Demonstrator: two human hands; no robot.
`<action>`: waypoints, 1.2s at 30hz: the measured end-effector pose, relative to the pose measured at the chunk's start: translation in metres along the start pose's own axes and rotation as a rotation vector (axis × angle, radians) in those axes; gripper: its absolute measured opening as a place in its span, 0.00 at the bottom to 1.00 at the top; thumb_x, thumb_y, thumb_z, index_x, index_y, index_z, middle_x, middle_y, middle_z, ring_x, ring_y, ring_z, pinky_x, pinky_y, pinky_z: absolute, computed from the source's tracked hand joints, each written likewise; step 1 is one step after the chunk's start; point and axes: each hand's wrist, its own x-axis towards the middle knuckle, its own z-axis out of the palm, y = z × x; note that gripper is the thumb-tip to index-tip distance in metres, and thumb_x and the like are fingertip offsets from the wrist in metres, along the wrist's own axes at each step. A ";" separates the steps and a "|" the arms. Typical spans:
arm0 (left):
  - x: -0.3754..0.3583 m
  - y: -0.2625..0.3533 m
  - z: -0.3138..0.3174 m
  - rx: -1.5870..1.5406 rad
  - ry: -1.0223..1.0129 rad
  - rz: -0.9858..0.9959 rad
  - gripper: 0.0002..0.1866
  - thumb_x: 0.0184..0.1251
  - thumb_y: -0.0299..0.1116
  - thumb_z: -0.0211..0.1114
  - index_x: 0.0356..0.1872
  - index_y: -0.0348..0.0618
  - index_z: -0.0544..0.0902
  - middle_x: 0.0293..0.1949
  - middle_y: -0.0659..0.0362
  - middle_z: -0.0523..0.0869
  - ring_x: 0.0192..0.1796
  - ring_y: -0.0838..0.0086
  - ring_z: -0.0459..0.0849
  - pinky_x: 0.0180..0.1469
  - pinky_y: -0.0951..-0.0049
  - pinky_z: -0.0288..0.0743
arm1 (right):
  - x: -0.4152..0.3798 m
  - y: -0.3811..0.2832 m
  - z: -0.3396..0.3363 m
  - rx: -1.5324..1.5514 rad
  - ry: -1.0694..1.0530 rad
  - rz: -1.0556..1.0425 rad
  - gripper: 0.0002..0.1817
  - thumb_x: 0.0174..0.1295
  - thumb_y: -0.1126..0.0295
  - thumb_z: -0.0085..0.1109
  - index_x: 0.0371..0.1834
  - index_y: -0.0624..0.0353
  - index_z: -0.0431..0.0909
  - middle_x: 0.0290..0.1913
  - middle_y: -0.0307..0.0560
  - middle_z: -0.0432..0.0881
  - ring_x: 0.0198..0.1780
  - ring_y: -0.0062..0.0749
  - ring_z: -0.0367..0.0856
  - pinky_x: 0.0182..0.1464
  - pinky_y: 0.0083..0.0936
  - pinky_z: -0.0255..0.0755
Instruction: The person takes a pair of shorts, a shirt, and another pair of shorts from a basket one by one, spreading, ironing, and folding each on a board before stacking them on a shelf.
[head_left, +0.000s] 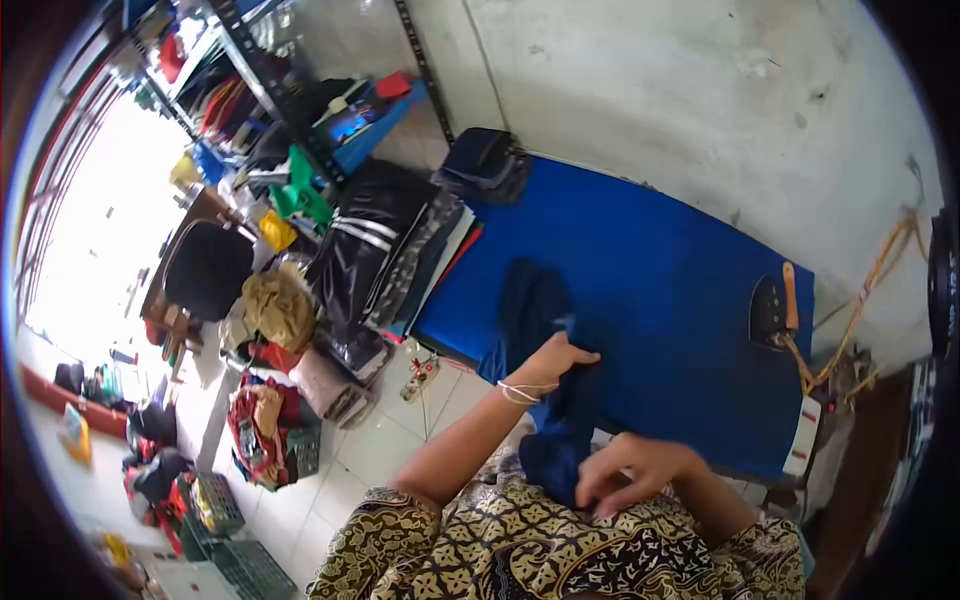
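Note:
A dark navy garment lies bunched lengthwise across the front of a blue-covered table, its near end hanging over the edge toward my patterned shirt. My left hand, with a pale band at the wrist, is closed on the middle of the garment, one digit pointing right. Close to my body, my right hand is slightly blurred. Its fingers curl at the side of the garment's near end, though their exact grip is partly hidden. A black iron with an orange-brown handle stands at the table's right end.
Stacked folded clothes sit along the table's left side, with a dark folded pile at the back corner. A rope-like cord runs from the iron up the wall. Baskets of clothes stand on the tiled floor, near a metal shelf.

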 end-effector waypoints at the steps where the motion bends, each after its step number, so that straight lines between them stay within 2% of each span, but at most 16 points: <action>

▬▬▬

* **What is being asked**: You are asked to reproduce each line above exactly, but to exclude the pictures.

* **Exercise output**:
Demonstrator: two human hands; no robot.
`<action>`: waypoints, 1.2s at 30hz: the measured end-effector pose, relative to the pose measured at the chunk's start: translation in metres along the start pose's own axes and rotation as a rotation vector (axis × angle, radians) in those axes; gripper: its absolute measured opening as a place in its span, 0.00 at the bottom to 1.00 at the top; thumb_x, thumb_y, thumb_z, index_x, index_y, index_z, middle_x, middle_y, middle_z, ring_x, ring_y, ring_z, pinky_x, pinky_y, pinky_z: absolute, computed from the source's tracked hand joints, each written likewise; step 1 is one step after the chunk's start; point and axes: each hand's wrist, its own x-axis towards the middle knuckle, its own z-axis out of the palm, y = z × x; note that gripper is the thumb-tip to index-tip distance in metres, and thumb_x and the like are fingertip offsets from the wrist in metres, along the wrist's own axes at each step. A ";" separates the steps and a "|" the arms. Typical spans:
arm0 (left):
  - x: -0.3754..0.3583 m
  - y: -0.2625..0.3533 m
  - z: -0.3138..0.3174 m
  - rx: -1.5870..1.5406 rad
  - ry: -1.0223..1.0129 rad
  - rz: -0.9858..0.9959 rad
  - gripper: 0.0002..0.1866
  - thumb_x: 0.0184..0.1251
  - thumb_y: -0.0299..0.1116
  - thumb_z: -0.0211..0.1114
  - index_x: 0.0356..0.1872
  - index_y: -0.0348..0.0618
  - index_z: -0.0544..0.0902
  - middle_x: 0.0293..0.1949
  - middle_y: -0.0659..0.0362
  - middle_z: -0.0523..0.0869
  - ring_x: 0.0192..0.1796
  - ring_y: -0.0838..0.0086
  - ring_z: -0.0459..0.0849
  - pinky_x: 0.0180..0.1469
  - pinky_y: -0.0951..-0.0049
  - pinky_z: -0.0288..0.0743
arm1 (right):
  - x: -0.4152..0.3798 m
  - y: -0.3811..0.2832 m
  - z: -0.3396..0.3363 m
  - rx: -1.5324..1.5514 rad
  - ry: -1.0694..1.0530 rad
  - rz: -1.0556..1.0425 rad
  - gripper: 0.0002..0.1817
  - thumb_x: 0.0174..0.1295
  - thumb_y: -0.1126..0.0295
  - thumb_z: -0.0085..0.1109
  - index_x: 0.0371..0.1834
  - index_y: -0.0624..0.0353
  - index_z: -0.0431..0.0909
  - middle_x: 0.0290..0.1913
  - middle_y: -0.0307..0.0560
  - middle_z: -0.0432..0.0881
  - ring_x: 0.0198..0.1780
  - ring_y: -0.0062..0.0749
  - ring_z: -0.0367..0.0856
  - pinky_x: 0.0182..0.1464
  - pinky_y: 0.0083..0.0936
  - pinky_z: -0.0255..0.0755
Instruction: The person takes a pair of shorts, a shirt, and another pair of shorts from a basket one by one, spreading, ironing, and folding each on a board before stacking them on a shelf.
[head_left, +0.000s] 
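Note:
A dark navy garment lies bunched lengthwise across the front of a blue-covered table, its near end hanging over the edge toward my patterned shirt. My left hand, with a pale band at the wrist, is closed on the middle of the garment, one digit pointing right. Close to my body, my right hand is slightly blurred. Its fingers curl at the side of the garment's near end, though their exact grip is partly hidden. A black iron with an orange-brown handle stands at the table's right end.
Stacked folded clothes sit along the table's left side, with a dark folded pile at the back corner. A rope-like cord runs from the iron up the wall. Baskets of clothes stand on the tiled floor, near a metal shelf.
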
 end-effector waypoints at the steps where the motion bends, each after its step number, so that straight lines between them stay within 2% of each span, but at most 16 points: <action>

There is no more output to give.